In secondo luogo poiché ci offre l’opportunità di svolgere, ancorché in sintesi, un veloce excursus sui nuovi criteri della residenza fiscale delle società e di come questi si integrino con il fenomeno dell’esterovestizione.

Sappiamo, infatti, che dal 2024 i criteri di determinazione della residenza fiscale delle società sono mutati. Il nuovo articolo 73, comma 3 del Tuir presenta, infatti, oltre al “preesistente” criterio della sede legale i nuovi criteri della sede di direzione effettiva e della gestione ordinaria in via principale.
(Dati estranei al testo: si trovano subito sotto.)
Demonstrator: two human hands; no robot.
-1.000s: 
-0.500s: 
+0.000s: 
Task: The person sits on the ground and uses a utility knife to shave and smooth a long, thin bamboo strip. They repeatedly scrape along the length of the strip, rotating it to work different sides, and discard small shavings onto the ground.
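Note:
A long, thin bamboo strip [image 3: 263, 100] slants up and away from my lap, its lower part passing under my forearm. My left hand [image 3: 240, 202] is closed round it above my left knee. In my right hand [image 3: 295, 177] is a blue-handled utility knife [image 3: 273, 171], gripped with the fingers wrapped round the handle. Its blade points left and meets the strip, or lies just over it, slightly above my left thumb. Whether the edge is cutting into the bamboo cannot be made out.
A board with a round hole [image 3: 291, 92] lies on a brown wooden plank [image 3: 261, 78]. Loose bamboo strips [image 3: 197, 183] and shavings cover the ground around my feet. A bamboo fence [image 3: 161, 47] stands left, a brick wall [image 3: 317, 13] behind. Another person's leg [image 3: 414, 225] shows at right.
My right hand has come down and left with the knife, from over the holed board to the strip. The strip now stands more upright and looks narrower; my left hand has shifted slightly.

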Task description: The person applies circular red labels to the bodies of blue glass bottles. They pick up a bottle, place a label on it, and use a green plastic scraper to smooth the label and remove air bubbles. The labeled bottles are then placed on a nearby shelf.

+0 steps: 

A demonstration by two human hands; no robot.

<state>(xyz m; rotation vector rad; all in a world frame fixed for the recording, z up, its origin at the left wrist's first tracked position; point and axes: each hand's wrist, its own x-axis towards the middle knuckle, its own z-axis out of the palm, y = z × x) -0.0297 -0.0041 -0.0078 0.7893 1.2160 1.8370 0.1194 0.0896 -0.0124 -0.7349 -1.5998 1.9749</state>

Il criterio della sede di direzione effettiva – il quale dovrebbe assicurare un concreto ed effettivo allineamento con il criterio di derivazione pattizia, del place of effective management – è stato definito come il luogo in cui, in via coordinata e continua, si assumono le «decisioni strategiche riguardanti la società o l’ente nel suo complesso». Trattasi, dunque, di criterio il quale dovrebbe (auspicabilmente) valorizzare solo ed esclusivamente il luogo da cui promanano gli impulsi gestori della cosiddetta alta amministrazione.

Il diverso criterio del luogo di gestione ordinaria in via principale è da ritenere debba coincidere, invece, con il luogo del cosiddetto day to day management. Trattasi, in estrema sintesi, del luogo in cui si svolgono le principali attività di gestione operativa dell’ente nel suo complesso (formulazione questa molto chiara anche per distinguere le ipotesi di presenza di una stabile organizzazione configurabile invece, ad esempio, nel caso di presenza in Italia di un ramo d’azienda).

I nuovi criteri di collegamento della residenza fiscale delle società, così come definiti nel nuovo articolo 73, comma 3 del Tuir sono da salutare con assoluto favore poiché dovrebbero impedire tutte quelle interpretazioni estensive del concetto di residenza fiscale, consentendo quindi di perseguire solo ed esclusivamente i reali fittizi trasferimenti di residenza all’estero.

È verosimile ritenere che le future contestazioni di esterovestizione si baseranno sul criterio della direzione effettiva lasciando al criterio della «gestione ordinaria in via principale» un ruolo marginale invocabile, come chiarito (anche) nella relazione illustrativa, «nei casi in cui vi è un effettivo radicamento della persona giuridica sul territorio, ma sorgono incertezze interpretative in merito al luogo di direzione effettiva».